Findings as to the Grounds in the Application

  1. Ground 1 particular (a) asserts that the Tribunal should have requested the applicant to provide evidence that he intended to deposit… not less than AUD 100,000, and therefore the Department should have provided a Form 1134.  As “intention” is not the requisite test under Item 6A81 of schedule 6A (Balineni at [14] supra), that intention has no relevance. The applicant has not established that a form 1134 should have been provided to him. The Court was advised by the first respondent, and it was not contested by the applicant, that at the stage when the matter was before the Delegate the applicant had not qualified for 20 points for his English language abilities (CB28 and 29.5). The applicant did not gain 20 points for his Language Skill Qualification until he sat the test on 11 August 2007 (CB 90.9) which was after the processing and refusal of the application on 17 July 2007 (CB 30). The respondent continued that as a consequence “there was no point in the delegate providing him with forms needed to deposit the AUD 100,000 because even if he had obtained the (5) bonus points he still wouldn’t have been entitled to the visa that he sought” (Transcript P3 L35). The Court accepts that submission.  The failure to achieve a score of 115 points under the other parts is a separate unimpeachable ground for the Delegate rejecting the application.  Where there is an independent basis for the decision it is appropriate not to remit the matter because of an error elsewhere VBAP v Minister for Immigration and Multicultural and Indigenous Affairs [2005] FCA 965 per North J at [33]. Even if the Department should have provided the form and the money had been deposited, the applicant would still not have achieved the 120 points required. Applying VBAP the Court would not remit the matter even if the alleged error occurred. Ground 1 particular (a) is rejected.
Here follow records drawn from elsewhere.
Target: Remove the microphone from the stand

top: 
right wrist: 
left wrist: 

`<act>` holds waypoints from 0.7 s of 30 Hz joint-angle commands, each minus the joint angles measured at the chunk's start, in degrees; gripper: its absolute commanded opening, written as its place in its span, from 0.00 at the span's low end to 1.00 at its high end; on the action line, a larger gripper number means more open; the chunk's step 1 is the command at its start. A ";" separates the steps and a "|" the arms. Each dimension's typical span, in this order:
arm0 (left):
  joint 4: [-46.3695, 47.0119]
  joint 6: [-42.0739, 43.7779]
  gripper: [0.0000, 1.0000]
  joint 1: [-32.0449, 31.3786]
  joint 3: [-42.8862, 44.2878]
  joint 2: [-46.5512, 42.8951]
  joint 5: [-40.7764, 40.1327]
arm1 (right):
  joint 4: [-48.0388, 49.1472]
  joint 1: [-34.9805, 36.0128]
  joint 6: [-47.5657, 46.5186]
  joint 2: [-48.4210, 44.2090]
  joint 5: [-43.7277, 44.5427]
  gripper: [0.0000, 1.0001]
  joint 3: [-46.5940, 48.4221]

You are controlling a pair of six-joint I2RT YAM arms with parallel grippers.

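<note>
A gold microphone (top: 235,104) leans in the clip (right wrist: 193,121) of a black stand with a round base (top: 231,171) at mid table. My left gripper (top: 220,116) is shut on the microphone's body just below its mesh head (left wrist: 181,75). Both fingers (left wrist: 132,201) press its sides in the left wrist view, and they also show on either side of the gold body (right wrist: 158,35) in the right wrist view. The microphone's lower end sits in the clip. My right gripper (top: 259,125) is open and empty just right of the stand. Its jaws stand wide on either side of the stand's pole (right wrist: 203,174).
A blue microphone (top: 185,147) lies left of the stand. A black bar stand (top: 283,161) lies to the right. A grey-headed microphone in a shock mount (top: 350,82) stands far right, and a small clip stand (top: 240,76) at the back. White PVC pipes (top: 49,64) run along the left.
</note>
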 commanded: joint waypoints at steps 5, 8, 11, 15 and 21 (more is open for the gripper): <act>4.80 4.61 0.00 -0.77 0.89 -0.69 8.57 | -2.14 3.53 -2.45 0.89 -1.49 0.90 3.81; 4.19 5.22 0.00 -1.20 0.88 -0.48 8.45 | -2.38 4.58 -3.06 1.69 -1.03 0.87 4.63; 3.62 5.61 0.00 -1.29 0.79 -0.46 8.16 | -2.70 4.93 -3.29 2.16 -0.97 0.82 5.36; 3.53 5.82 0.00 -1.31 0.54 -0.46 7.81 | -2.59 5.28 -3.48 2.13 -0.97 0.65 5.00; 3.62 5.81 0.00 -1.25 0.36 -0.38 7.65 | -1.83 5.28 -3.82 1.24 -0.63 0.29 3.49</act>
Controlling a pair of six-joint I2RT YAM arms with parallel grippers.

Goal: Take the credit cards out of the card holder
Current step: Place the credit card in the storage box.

  2. Ground 1 particular (b) alleges that s.353(2) of the Act was breached because the Tribunal is not bound by technicalities and is required to make decisions according to the substantive merits of the case.


    The requirement to comply with item 6A81 of schedule 6A is not a technicality. The case was decided on the law and substantive merits of the case. The Court accepts the submissions for the first respondent that even if that s.353(2) was breached that would not be a jurisdictional error. The Court refers to the decision in Minister for Immigration and Multicultural Affairs v Eshetu (1999) 197 CLR 67 at [47] that there is “no basis for concluding that the latter section operates to mandate specific procedures to be observed by the Tribunal or the method by which it is to reach its decision. It follows that the Tribunal’s decision is not reviewable, whether in this Court or in the Federal Court on the ground that the Tribunal failed to observe the procedures required by s.420 of the Act.

    Gauldron and Kirby JJ stated that “there is basis for concluding that [s420] … operates to mandate specific procedures to be observed by the Tribunal or the method by which it is to make its decision.  
    It follows that the Tribunal’s decision is not reviewable whether in this Court or in the Federal Court, on the ground that the Tribunal failed to observe procedures required by s.420 of the Act.”
     (Ibid [at 77]).

    Section 420 is in terms identical to s.353. The Court therefore applies the decision, in Eshetu to s.353. No error, or reviewable error occurred in relation to s.353. The decision in Eshetu has been followed in SZHWY v Minister for Immigration and Citizenship (2007) 159 FCR 1 [20]; VAT v Minister for Immigration and Indigenous Affairs [2004] FCAFC 255 [25]; WADK v Minister for Immigration and Multicultural and Indigenous Affairs [2003] FCAFC 48 [4], [27].

    The above decisions apply with equal force to s.353. No error has been shown.

  3. It is then claimed that an officer had not requested that the funds be lodged. It is not necessary for an officer to do so.  Item 6A81 requires that the funds be deposited.  To apply a different test would be a jurisdictional error Balineni v Minister for Immigration and Citizenship and Anor per Scarlett FM at [74]. That claim is rejected. (Bold added by the Court).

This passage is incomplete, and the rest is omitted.